» EXERCISE
Up to and including the line with "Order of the", write out the listing from its first line, minus the pictures.
Start of PROVIDED DATA
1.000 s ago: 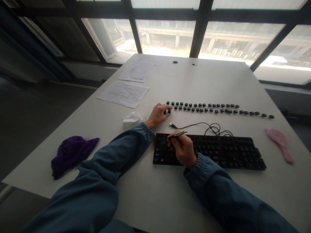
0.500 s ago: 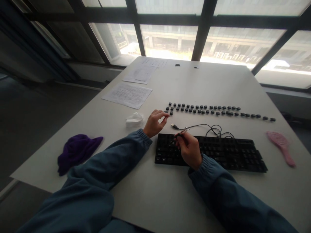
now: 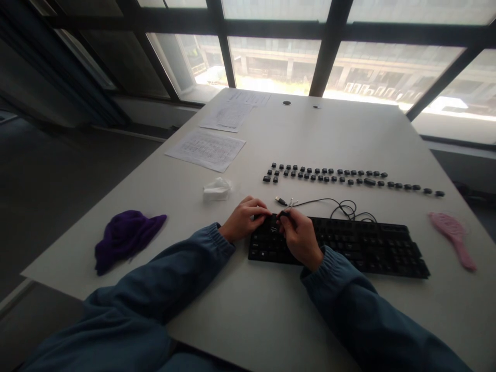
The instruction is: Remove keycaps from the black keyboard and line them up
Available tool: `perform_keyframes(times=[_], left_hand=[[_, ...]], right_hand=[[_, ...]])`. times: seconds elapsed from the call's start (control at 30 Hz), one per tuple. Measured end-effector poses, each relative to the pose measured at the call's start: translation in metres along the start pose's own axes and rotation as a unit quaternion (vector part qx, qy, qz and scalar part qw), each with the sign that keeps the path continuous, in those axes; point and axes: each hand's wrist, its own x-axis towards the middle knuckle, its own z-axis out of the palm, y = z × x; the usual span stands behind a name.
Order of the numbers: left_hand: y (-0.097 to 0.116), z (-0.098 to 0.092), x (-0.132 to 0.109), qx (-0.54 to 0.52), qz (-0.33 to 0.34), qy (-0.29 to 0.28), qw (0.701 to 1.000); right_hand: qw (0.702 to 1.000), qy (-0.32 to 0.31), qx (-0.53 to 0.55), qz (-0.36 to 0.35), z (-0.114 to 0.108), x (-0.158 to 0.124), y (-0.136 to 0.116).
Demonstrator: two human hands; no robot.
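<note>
A black keyboard (image 3: 368, 248) lies on the white table (image 3: 271, 310) in front of me. My left hand (image 3: 244, 219) rests at the keyboard's far left corner, fingers curled and pinched together; what they hold is too small to make out. My right hand (image 3: 298, 235) is closed on a thin metal tool (image 3: 290, 206) over the keyboard's left end, its tip pointing away from me. Both hands nearly touch. Beyond them, several loose black keycaps (image 3: 349, 177) lie in two long rows.
The keyboard's cable with a USB plug (image 3: 279, 200) coils behind it. A crumpled white tissue (image 3: 217, 189) and a purple cloth (image 3: 126, 237) lie to the left, printed sheets (image 3: 205, 149) further back, a pink hairbrush (image 3: 453, 237) at the right.
My left hand has come back from the left end of the keycap rows to the keyboard's left corner, fingers pinched. My right hand has stayed over the keyboard with the tool.
</note>
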Motion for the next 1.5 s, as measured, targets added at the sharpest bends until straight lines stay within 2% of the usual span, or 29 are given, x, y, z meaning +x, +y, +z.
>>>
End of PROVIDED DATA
» RESPONSE BELOW
1.000 s ago: 
0.500 s ago: 
now: 
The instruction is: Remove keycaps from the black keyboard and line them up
Available tool: `perform_keyframes(times=[_], left_hand=[[_, ...]], right_hand=[[_, ...]])`. times: seconds elapsed from the call's start (control at 30 Hz), one per tuple. Measured end-effector poses, each relative to the pose measured at the call's start: translation in metres along the start pose's own axes and rotation as a unit quaternion (vector part qx, qy, qz and scalar part qw), each with the sign that keeps the path continuous, in those axes; point and axes: each hand's wrist, its own x-axis towards the middle knuckle, its own z-axis out of the palm, y = z × x; the usual span stands behind a name.
Order of the numbers: left_hand: y (-0.097 to 0.116), z (-0.098 to 0.092), x (-0.132 to 0.109), qx (-0.54 to 0.52), qz (-0.33 to 0.34), qy (-0.29 to 0.28), qw (0.701 to 1.000); right_hand: qw (0.702 to 1.000), qy (-0.32 to 0.31), qx (-0.53 to 0.55), qz (-0.36 to 0.35), z (-0.114 to 0.108), x (-0.158 to 0.124), y (-0.136 to 0.116).

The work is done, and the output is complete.